Structural econometrics — essentially going back to the Cowles programme — more or less takes for granted the possibility of a priori postulating relations that describe economic behaviours as invariant within a Walrasian general equilibrium system. In practice, that means the structural model is based on a straightjacket delivered by economic theory. Causal inferences in those models are — by assumption — made possible since the econometrician is supposed to know the true structure of the economy. And, of course, those exact assumptions are the crux of the matter. If the assumptions don’t hold, there is no reason whatsoever to have any faith in the conclusions drawn, since they do not follow from the statistical machinery used!
By making many strong background assumptions, the deductivist [the conventional logic of structural econometrics] reading of the regression model allows one — in principle — to support a structural reading of the equations and to support many rich causal claims as a result. Here, however, the difficulty is that of finding good evidence for many of the assumptions on which the approach rests. It seems difficult to believe, even in cases where we have good background economic knowledge, that the background information will be sufficient to do the job that the deductivist asks of it. As a result, the deductivist approach may be difficult to sustain, at least in economics.
The difficulties in providing an evidence base for the deductive approach show just how difficult it is to warrant such strong causal claims. In short, as might be expected there is a trade-off between the strength of causal claims we would like to make from non-experimental data and the possibility of grounding these in evidence. If this conclusion is correct — and an appropriate elaboration was done to take into account the greater sophistication of actual structural econometric methods — then it suggests that if we want to do evidence-based structural econometrics, then we may need to be more modest in the causal knowledge we aim for.
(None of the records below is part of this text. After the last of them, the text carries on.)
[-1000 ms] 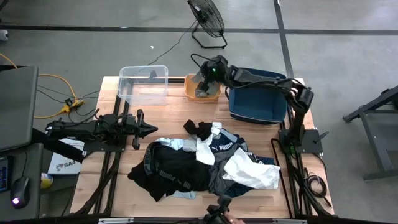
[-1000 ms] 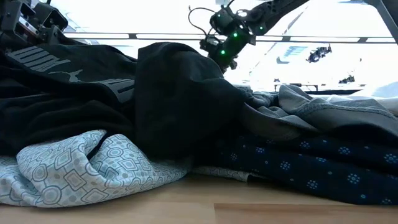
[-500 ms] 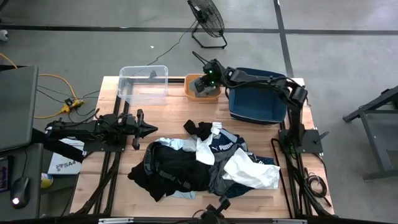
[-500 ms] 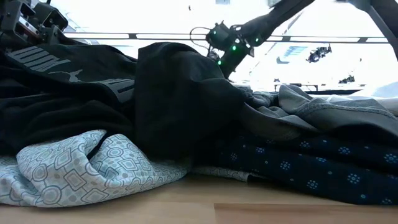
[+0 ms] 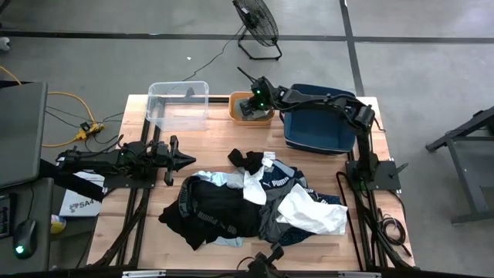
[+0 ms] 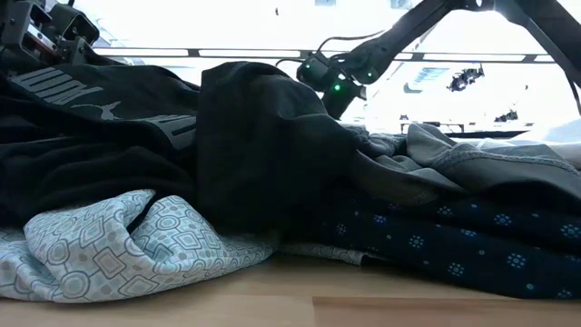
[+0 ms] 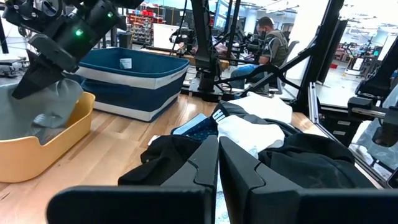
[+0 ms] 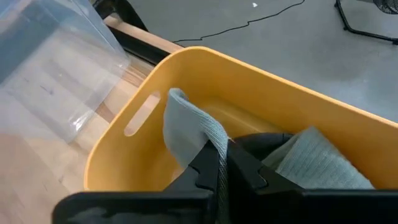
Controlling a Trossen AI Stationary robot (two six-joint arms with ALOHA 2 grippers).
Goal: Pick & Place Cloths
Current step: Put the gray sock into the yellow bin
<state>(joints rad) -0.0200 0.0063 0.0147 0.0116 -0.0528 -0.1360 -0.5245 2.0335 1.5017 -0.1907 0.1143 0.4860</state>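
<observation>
A grey cloth lies in the orange bin at the table's far edge. My right gripper slants down into that bin, shut on this cloth. Other cloths are heaped in a pile on the table's middle and near part: black with white lettering, white, navy, light blue. In the low view the pile hides my right gripper's fingertips. My left gripper rests shut and level at the table's left, pointing at the pile and touching nothing. My right gripper pinches a fold of the grey cloth between its two fingers. The fingers slant down into the bin from the table's right. One part of the cloth stands up past the fingertips. The rest lies bunched in the bin.
A clear bin stands left of the orange one, a dark blue bin to its right. Bare wood lies between the bins and the pile. A fan stands on the floor beyond the table. People show in the room behind.
My right gripper has sunk into the orange bin and rolled about its own pointing line, staying shut on the grey cloth. The cloth, which hung below the fingers over the bin, now lies bunched inside it.
</observation>
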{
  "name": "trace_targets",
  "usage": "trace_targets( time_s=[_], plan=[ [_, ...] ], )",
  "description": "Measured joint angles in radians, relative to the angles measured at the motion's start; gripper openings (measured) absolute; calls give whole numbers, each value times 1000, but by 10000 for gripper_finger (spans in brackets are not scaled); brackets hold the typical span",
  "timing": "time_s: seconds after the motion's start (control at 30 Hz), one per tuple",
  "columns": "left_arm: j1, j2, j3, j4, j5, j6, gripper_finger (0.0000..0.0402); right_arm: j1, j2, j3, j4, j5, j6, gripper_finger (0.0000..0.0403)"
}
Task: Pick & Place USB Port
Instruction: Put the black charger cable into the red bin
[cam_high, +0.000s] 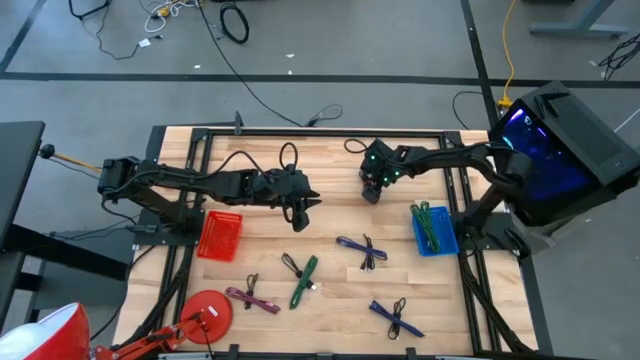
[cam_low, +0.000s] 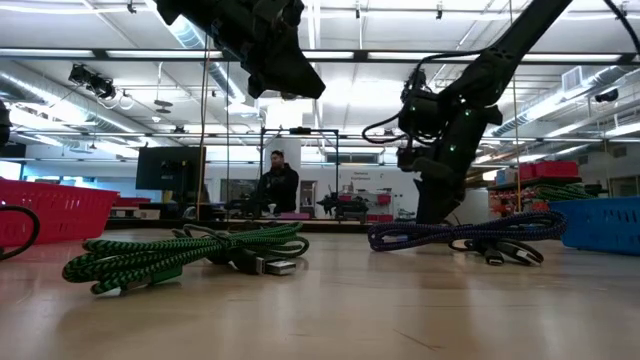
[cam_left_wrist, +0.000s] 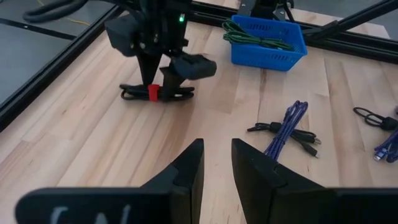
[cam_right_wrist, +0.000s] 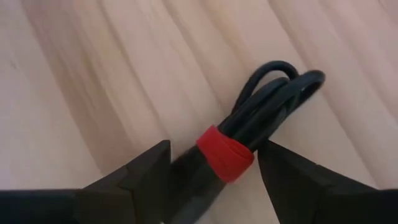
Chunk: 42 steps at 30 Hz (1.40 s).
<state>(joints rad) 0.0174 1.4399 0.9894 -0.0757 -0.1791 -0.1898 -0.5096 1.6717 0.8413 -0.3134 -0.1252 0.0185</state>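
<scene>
dark jointed arms, black cables looped along links; green lights on right arm wrist (cam_high: 378, 172).

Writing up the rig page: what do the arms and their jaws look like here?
Both arms are matte black and jointed. The right gripper has small green LEDs lit on its wrist housing, with black cable looped behind it. The left gripper has flat, wedge-shaped black jaws; white lettering marks its base, unreadable.
</scene>
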Motion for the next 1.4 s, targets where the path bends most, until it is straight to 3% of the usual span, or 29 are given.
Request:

Or failing this, we should not act as if our causal claims — those that result from structural econometrics — are fully warranted by the evidence and we should acknowledge that they rest on contingent, conditional assumptions about the economy and the nature of causality.
Econometricians still concentrate on fixed parameter models and the structuralist belief/hope that parameter-values estimated in specific spatio-temporal contexts are exportable to totally different contexts. To warrant this assumption one, however, has to convincingly establish that the targeted acting causes are stable and invariant so that they maintain their parametric status after the bridging. The endemic lack of predictive success of the econometric project indicates that this hope of finding fixed parameters is a hope for which there really is no other ground than hope itself.
Most of the assumptions that econometric modelling presupposes are not only unrealistic — they are plainly wrong.
If economic regularities obtain they do it (as a rule) only because we engineered them for that purpose. Outside man-made ‘nomological machines’ they are rare, or even non-existent. Unfortunately, that also makes most of the achievements of both structural and non-structural econometric forecasting and ‘causal explanation’ rather useless.